The evening we see her embarked upon, this was the evening of her mock-coronation, for it was between the third and fourth pints that she let slip the news that the (cross-dressing) younger of her two sons had recently become the singer in a Parisian electro swing band called Princesse. A wag nearby suggested that if her son was une princesse, then she was la reine – la reine Charlotte of the Cupola House!

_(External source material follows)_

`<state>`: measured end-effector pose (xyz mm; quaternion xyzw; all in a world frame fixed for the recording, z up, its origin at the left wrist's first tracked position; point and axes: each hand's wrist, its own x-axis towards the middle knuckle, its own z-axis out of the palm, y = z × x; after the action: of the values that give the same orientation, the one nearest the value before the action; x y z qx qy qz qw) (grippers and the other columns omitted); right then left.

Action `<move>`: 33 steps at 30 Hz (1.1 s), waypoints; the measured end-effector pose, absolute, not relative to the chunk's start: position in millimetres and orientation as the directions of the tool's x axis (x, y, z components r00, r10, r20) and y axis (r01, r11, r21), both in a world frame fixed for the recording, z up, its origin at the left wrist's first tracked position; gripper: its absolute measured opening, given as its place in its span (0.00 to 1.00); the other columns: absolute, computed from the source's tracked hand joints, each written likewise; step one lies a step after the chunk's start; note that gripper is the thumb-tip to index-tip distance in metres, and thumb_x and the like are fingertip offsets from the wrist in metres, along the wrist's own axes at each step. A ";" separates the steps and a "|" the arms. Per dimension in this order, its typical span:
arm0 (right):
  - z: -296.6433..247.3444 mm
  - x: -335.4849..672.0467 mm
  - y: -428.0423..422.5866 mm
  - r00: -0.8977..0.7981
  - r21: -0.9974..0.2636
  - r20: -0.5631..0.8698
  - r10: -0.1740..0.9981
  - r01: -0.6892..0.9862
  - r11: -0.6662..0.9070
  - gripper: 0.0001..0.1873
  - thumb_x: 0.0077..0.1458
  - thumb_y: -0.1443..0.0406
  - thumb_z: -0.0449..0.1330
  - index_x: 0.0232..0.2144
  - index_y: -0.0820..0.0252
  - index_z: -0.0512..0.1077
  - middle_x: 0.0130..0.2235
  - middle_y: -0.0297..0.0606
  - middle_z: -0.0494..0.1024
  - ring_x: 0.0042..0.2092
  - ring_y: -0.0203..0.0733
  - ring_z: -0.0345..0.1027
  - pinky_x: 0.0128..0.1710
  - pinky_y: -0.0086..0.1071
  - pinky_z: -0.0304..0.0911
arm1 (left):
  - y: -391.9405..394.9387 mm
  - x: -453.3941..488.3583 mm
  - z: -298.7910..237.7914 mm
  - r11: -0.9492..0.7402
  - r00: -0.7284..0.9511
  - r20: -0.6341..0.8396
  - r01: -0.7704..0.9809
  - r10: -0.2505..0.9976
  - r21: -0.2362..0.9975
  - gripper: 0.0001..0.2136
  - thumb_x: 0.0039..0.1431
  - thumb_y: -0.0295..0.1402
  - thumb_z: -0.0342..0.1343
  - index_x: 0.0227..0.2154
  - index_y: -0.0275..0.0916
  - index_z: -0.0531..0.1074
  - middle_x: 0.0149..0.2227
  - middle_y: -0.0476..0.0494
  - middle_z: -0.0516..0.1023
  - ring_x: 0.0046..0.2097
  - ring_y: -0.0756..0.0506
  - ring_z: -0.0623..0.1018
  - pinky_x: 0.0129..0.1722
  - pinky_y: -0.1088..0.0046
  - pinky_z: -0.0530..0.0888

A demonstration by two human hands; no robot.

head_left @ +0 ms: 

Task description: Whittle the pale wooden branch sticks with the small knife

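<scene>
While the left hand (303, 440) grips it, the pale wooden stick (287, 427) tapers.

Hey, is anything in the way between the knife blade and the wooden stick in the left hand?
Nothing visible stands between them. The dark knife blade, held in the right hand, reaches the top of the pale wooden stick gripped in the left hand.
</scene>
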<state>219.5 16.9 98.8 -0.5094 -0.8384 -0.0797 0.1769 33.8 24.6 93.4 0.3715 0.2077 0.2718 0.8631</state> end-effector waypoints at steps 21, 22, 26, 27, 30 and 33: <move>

But all was not what it seemed. Charlotte’s life was two intertwined spirals. As one helix spiralled up among the pints of ale and glasses of wine and shouted conversations and gusts of laughter, the other spiralled down on into the stillest part of herself, from which detachment sprang words, swimming upwards for their life, breaking the meniscus of the lake at the centre of the forest of noise around her with the sudden grace and surprise of a landlocked dolphin. The words that rose mused on her fellow drinkers, on herself and her lot; and on the nature of existence. They were beguiling words as they broke the surface of that pool in her mind and Charlotte knew she really ought to catch them before they lost their buoyancy and disappeared, very possibly forever. But more often than not the stories and the images held in them sank from view as the whirl of the evening and the first of those two intertwined spirals scooped her up in its arms and bought her another drink. Sometimes, however, when she got home in the early hours, or waking sore-headed in the morning after a broken night’s sleep, the words would still be there, bobbing like apples or corks or waterfowl, and she would net them or feed them bread and then once more she had language in the palm of her hand. She didn’t care much if anyone read what she wrote; what was important was to name the nameless and numberless feelings and thoughts and images teeming up and down the two spirals, leaping from one across to the other and back again. To do this was to achieve a moment of measurement, of graceful balance, in the see-saw of life, a life whose chief certainty was that the helter-skelter whirl of another night at the Cupola would be upon her again before she knew it.
*
Both spirals were silent – the one rendered speechless, the other wordless – the day she turned the corner and saw that the Cupola House, that beautiful building with its long history and its warm welcome, had been gutted by a fire. Its bell tumbled, its cupola gone.
When the words came back, she would ensure that its memory was kept very much alive.
October 17, 2012 at 3:05 pm
If I were not opposed to ranking, I might rank this lipogram as my favorite of yours so far. Instead I will just welcome it into my head to roam around for a while today.
October 17, 2012 at 10:23 pm
Thanks Sean, that it’s doing any of that kind of roaming around at all is great. And I’m fully prepared to accept that some are better than others, both in a reader’s estimation and in my own.